Три огромных окна, по форме своей похожих на венецианские, занимали одну стену. Окна эти представляли из себя искусной резьбы дубовые рамы, в которые были вделаны посредине белые, а по краям разноцветные стекла. Сочетание красок и узора хотя и было несколько смело и резко, но в общем носило печать своеобразной красоты.
Украшением этого фантастического зала служила прежде всего чудовищных размеров хрустальная люстра, с бесчисленным множеством граненых висюлек. Люстра эта была повешена посредине, а справа и слева от нее переливались всеми цветами радуги еще две такие же, но значительно меньше. Кроме этих люстр, со вставленными в них свечами, соединенными моментально воспламеняющимся шнурком, на всех трех стенах, не занятых окнами, были прибиты хрустальные бра на 5 свечей каждое. От ярких солнечных лучей, широкой волной проникавших через огромные окна, вся эта тяжелая масса хрусталя горела и сверкала миллионами разноцветных искр; искры эти, в свою очередь отражаясь бесчисленное множество раз в зеркальных осколочках потолка и стен, придавали всей комнате сказочно волшебный вид. Пол зала был застлан коврами, причем средний ковер был шелковый, удивительно изящного рисунка и огромной ценности.
Немалого внимания заслуживали также и двое дверей, расположенных одна против другой. Очень высокие, двустворчатые, они были сделаны из темного дуба и украшены художественно исполненной резьбой и барельефами. Бронзовые литые вызолоченные ручки в виде львиных голов сами по себе могли быть причислены к высокохудожественным произведениям. Как впоследствии узнала Лидия, двери эти были выписаны из Англии, и стоимость их равнялась целому состоянию.

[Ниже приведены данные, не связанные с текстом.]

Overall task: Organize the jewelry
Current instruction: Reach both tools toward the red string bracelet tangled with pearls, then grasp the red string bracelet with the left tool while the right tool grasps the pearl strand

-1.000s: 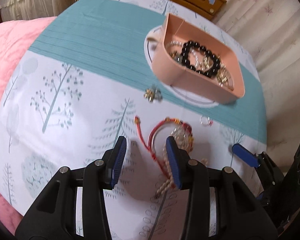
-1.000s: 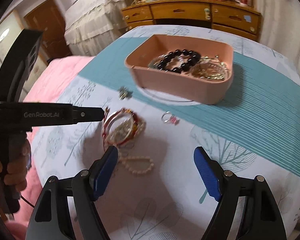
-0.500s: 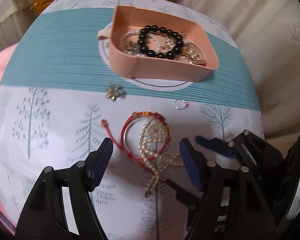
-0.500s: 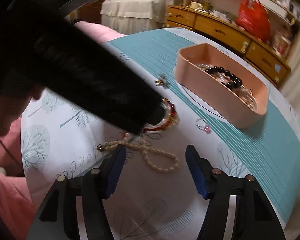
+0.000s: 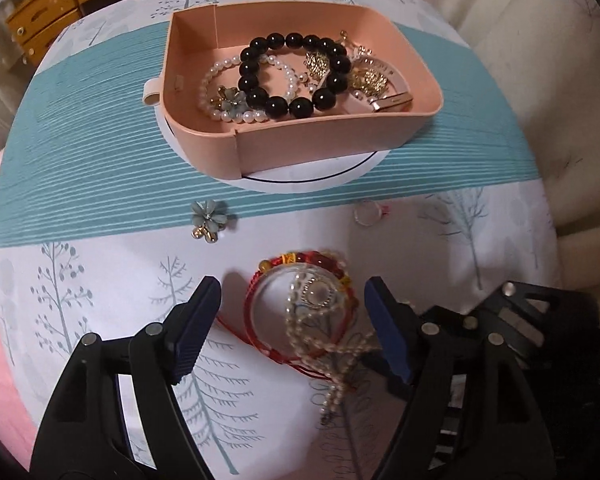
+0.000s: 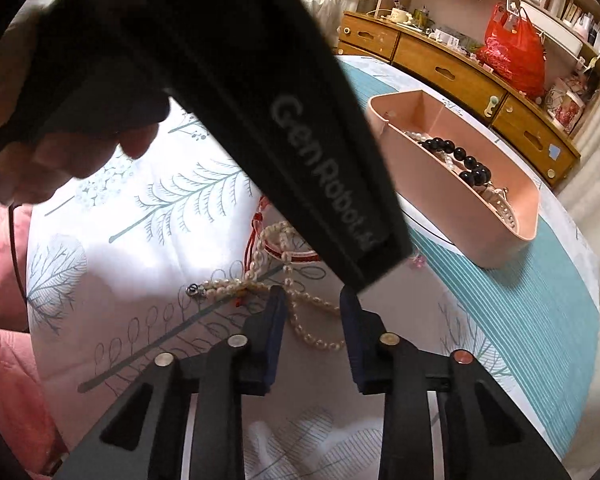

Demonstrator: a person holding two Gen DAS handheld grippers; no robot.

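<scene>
So we've got the left gripper point(image 5: 292, 312) hanging low over the tablecloth point(image 5: 100, 280) with its jaws spread wide, and the red cord bracelet point(image 5: 300, 312) sits right between the 2 blue pads, not touching either as far as we can see. A pearl strand point(image 5: 340, 344) is tangled over that bracelet and trails off toward us.

From the right wrist view, the right gripper point(image 6: 312, 316) has its jaws partly apart, with a loop of the pearl strand point(image 6: 300, 312) lying in the gap between the pads. We can't tell if either pad touches the beads. The left tool's black body cuts across the top of that view.

The pink tray point(image 5: 340, 136) stands farther back on the teal stripe, holding a black bead bracelet point(image 5: 292, 76), a white pearl bracelet point(image 5: 228, 92) and some gold bits. On the cloth between tray and grippers we see a blue flower brooch point(image 5: 207, 220) and a small clear ring point(image 5: 370, 213), well apart from each other.
</scene>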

Пройдя зеркальный зал, путники наши вступили в сравнительно небольшую комнату, довольно изящно убранную. Ковры на полу, ковры на стенах и множество развешанного по стенам оружия – составляли богатство и украшение этой комнаты. При входе их с противоположного конца комнаты навстречу им поднялся человек высокого роста, болезненно-худой и мертвенно-бледный, с глубоко провалившимися глазами, одетый в темно-синий кафтан с бриллиантовой звездой «Льва и Солнца» на груди и в турецкой феске на голове. На вид ему было лет 35, хотя на самом деле он был гораздо моложе; но упорная, застарелая болезнь согнула его высокий стан и сильно состарила его от природы красивое и выразительное лицо. Это был сам сардар, хан Суджинский, Хайлар-ага.